Look for a wave of downward earnings revisions for Facebook’s earnings in coming weeks.
I don’t have any inside scoop about Facebook FB, +1.04% , but I do know that Wall Street analysts’ tend to react slowly to information that is already public. Of the 49 Facebook analysts that FactSet tracks, 26 have recently reduced their earnings estimate for the subsequent four quarters. As recently as February, the comparable number was just six.
The reason analysts are slow to react is that, because of a variety of incentives, they are conservative:
- The noise-to-signal ratio is high when it comes to all the data items that potentially could impact Facebook’s earnings. Most analysts therefore wait until the data point overwhelmingly in a different direction before revising their forecasts.
- Only a small minority of analysts truly know what they’re doing.

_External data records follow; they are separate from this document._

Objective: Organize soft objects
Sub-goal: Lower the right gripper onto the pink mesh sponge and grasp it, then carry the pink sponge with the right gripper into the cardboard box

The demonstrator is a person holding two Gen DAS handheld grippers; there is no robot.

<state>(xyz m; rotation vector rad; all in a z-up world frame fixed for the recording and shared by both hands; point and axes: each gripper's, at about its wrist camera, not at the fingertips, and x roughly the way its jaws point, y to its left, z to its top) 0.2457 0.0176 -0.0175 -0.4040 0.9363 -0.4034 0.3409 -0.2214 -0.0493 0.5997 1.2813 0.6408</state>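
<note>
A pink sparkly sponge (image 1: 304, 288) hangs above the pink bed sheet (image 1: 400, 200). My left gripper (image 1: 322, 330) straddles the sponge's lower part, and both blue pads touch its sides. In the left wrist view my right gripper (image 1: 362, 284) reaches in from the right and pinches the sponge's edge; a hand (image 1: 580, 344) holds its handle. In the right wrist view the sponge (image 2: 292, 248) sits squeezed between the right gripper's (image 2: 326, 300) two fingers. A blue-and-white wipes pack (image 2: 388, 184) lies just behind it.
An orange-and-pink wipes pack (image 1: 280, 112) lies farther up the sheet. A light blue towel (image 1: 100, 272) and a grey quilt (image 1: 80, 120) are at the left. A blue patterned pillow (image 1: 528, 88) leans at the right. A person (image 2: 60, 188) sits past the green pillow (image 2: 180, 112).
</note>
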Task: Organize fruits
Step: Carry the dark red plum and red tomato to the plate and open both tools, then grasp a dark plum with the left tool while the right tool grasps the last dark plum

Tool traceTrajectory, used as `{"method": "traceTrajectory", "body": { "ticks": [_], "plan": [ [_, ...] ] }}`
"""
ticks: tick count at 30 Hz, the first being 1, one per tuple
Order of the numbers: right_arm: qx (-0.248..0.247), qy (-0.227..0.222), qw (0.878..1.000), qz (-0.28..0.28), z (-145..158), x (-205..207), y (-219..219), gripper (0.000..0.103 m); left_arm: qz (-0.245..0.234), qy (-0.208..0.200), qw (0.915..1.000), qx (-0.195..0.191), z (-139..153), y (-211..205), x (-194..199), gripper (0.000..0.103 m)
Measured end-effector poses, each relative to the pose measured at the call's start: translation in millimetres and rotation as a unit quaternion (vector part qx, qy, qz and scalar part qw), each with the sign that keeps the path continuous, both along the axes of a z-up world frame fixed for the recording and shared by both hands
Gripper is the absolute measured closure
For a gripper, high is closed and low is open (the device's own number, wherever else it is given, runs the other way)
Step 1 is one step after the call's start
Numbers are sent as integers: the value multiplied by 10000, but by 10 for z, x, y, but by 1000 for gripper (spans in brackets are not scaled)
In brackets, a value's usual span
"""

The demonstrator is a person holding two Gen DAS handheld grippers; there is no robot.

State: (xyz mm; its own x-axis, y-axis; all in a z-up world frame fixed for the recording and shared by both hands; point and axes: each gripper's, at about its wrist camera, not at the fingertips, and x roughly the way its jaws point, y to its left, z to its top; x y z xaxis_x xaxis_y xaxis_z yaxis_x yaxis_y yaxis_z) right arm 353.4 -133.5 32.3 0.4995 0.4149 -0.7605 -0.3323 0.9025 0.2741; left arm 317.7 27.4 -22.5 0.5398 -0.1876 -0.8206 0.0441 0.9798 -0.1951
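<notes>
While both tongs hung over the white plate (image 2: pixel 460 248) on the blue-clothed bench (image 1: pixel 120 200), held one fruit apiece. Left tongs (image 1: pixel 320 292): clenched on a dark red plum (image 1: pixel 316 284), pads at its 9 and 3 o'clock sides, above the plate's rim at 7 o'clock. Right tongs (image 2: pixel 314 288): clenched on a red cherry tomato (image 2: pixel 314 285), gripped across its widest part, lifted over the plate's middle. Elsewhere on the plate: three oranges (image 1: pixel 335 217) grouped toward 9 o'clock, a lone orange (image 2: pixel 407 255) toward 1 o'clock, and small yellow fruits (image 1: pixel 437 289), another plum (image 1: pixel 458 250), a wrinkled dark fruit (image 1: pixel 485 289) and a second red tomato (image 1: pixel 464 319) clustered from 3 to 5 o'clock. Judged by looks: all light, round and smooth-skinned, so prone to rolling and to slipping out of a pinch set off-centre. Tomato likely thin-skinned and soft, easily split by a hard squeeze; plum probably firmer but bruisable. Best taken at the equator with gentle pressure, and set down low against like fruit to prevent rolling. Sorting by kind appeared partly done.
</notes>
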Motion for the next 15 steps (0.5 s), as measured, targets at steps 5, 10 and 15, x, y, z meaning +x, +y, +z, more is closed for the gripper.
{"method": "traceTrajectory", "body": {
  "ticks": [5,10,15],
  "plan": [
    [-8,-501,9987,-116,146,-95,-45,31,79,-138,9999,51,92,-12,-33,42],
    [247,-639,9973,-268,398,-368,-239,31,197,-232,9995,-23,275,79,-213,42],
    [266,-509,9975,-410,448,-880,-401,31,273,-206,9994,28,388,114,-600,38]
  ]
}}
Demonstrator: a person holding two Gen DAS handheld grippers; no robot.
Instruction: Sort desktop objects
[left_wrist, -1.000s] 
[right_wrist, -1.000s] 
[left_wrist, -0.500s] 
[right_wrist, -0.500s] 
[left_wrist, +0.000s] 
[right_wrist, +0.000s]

The remaining analysts know who those few are, but want to avoid the impression that they’re simply following the lead of those few. This recent academic study described this and other forms of gamesmanship on the part of Wall Street analysts.
- Analysts are biased towards the buy side. That’s because they don’t want to upset their firms’ institutional clients who own large positions in the stock, and they want to avoid alienating company management on whom they rely for information. One academic study found that two-thirds of analyst recommendations are “buy” or higher, while fewer than 5% are “sell” or lower.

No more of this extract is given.